## [Exercise requirements]
Show every line of the data where the word "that" can be found.

## [The input]
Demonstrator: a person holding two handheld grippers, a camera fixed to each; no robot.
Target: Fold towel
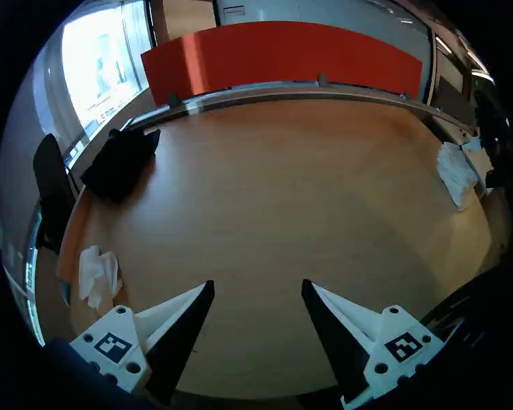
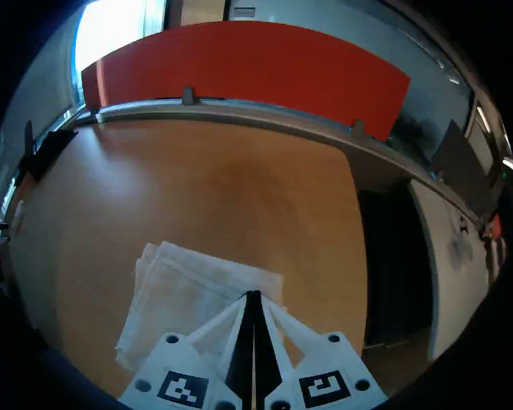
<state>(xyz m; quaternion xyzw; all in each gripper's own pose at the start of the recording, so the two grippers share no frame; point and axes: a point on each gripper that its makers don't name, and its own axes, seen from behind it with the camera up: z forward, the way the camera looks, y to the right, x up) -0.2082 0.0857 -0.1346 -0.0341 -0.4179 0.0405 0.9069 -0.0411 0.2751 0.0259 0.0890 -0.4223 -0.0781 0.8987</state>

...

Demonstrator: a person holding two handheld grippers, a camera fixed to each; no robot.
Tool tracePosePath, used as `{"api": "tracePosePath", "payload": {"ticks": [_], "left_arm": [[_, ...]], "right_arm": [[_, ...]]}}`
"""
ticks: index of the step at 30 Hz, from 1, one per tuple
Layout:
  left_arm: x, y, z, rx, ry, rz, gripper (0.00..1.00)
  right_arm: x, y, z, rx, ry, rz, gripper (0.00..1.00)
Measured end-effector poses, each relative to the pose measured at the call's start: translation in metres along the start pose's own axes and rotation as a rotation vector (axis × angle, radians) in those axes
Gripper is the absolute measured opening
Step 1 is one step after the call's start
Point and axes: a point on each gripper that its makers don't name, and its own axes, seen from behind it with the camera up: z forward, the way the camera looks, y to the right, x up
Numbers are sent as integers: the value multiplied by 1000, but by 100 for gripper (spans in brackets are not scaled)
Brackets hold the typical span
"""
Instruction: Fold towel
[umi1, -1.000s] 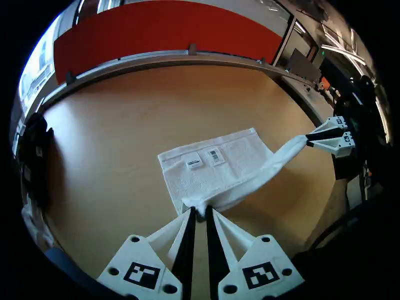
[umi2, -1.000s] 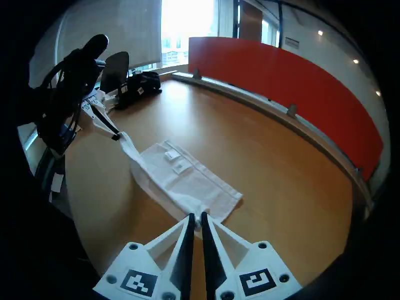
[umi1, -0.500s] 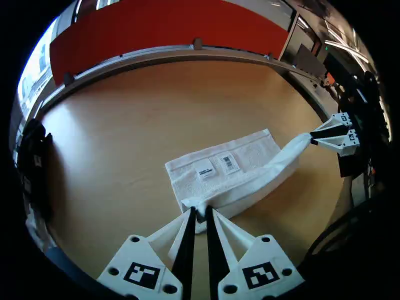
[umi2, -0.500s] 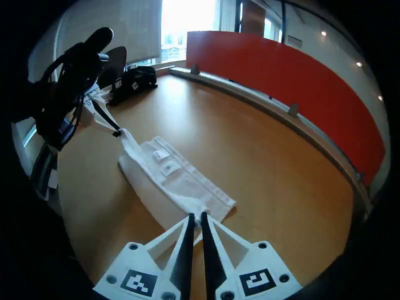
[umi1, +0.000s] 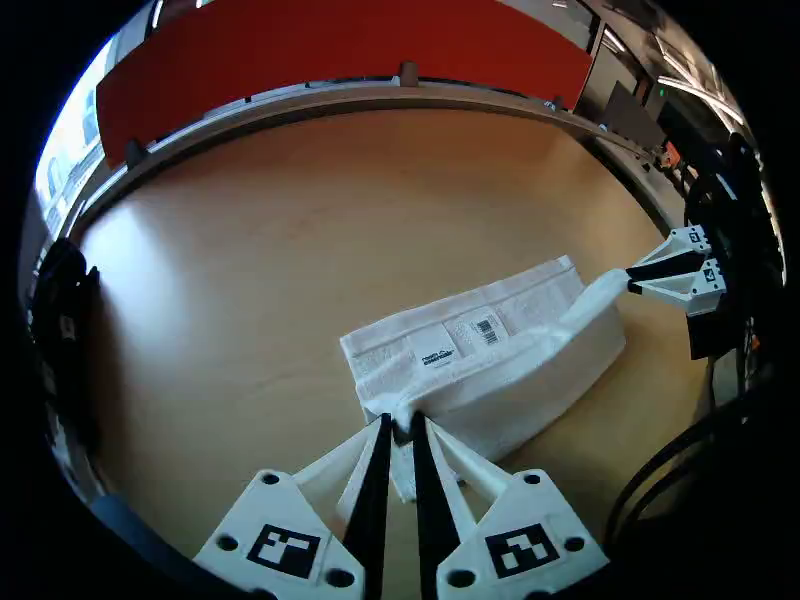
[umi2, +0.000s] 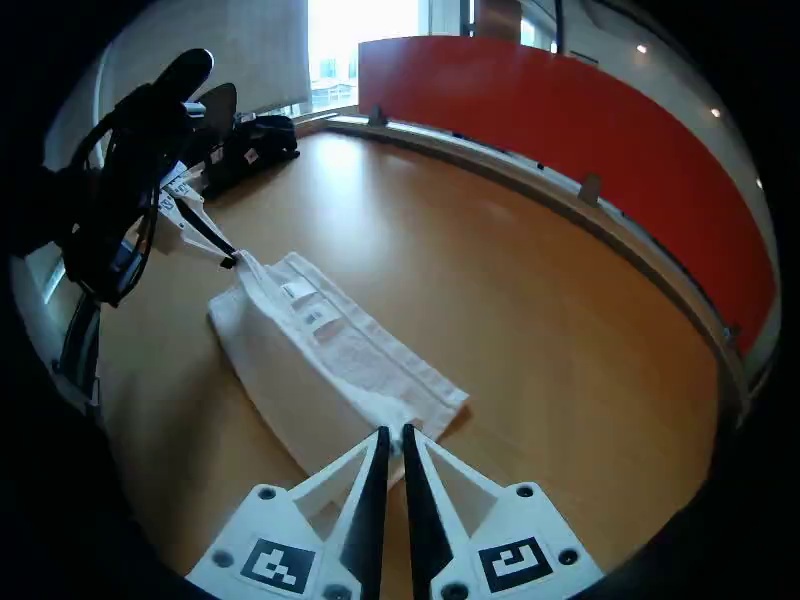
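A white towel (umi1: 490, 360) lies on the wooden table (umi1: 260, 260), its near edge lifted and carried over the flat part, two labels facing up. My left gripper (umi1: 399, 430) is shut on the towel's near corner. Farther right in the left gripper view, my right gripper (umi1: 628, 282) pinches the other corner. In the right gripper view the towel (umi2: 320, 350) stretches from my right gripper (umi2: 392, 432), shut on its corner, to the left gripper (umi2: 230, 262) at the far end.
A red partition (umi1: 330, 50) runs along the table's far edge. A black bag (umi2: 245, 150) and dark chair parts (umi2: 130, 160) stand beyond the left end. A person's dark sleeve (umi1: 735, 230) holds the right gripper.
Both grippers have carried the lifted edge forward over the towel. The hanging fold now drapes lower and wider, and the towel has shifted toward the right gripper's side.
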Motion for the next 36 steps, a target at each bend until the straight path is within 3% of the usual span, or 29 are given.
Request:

## [Result below]
<state>(xyz m; quaternion xyzw; all in each gripper's own pose at the start of the recording, so the two grippers share no frame; point and axes: a point on each gripper that its makers don't name, and its own axes, seen from behind it with the camera up: z forward, the way the camera looks, y to the right, x up) -0.2082 0.0857 -0.1346 -0.0341 -0.4179 0.0405 0.9069 -0.0411 0.2751 0.0259 0.0890 -0.4223 -0.0781 0.8987</state>
Point and axes: a point on each gripper that its makers don't name, and its own axes, seen from behind it with the camera up: z forward, the way the camera looks, y to the right, x up

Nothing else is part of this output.